> [ABOUT THIS EXERCISE] Return the full listing unchanged, apart from leaving out its images.

> [INPUT DATA]
-----

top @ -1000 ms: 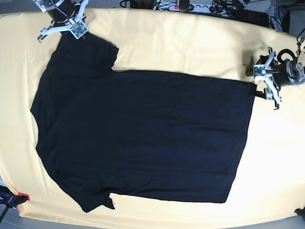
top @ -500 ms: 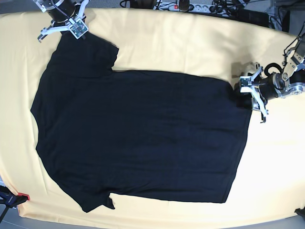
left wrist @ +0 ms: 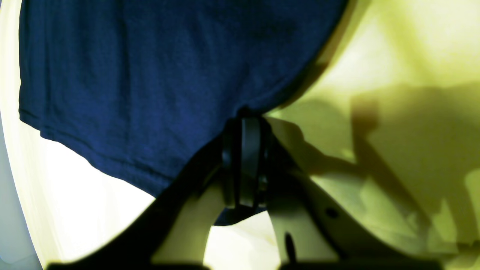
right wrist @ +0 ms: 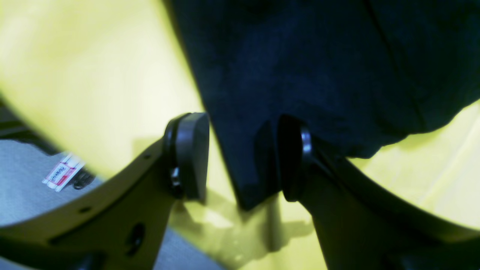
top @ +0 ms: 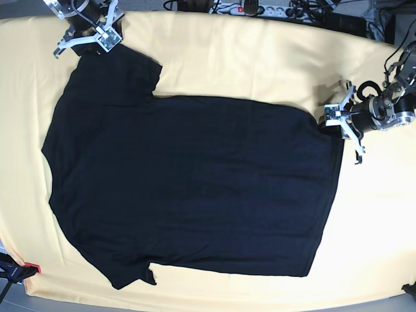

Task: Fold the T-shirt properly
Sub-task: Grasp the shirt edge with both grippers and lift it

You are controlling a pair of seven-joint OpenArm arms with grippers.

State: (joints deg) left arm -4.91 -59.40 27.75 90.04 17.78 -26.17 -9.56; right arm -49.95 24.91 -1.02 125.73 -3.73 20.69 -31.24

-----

> [ANSWER FOR THIS EXERCISE]
top @ -1000 ms: 
top @ -500 ms: 
left wrist @ +0 ms: 
right wrist @ +0 ms: 
top @ +0 ms: 

Task: Fold the T-shirt properly
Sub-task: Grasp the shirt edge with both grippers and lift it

You are controlling a pair of seven-joint OpenArm arms with grippers.

State: (joints deg) left arm -4.91 -59.40 27.75 90.04 17.78 -26.17 -9.56; right arm -49.95 24.91 -1.02 125.73 -3.73 20.69 -31.24

No more output will be produced.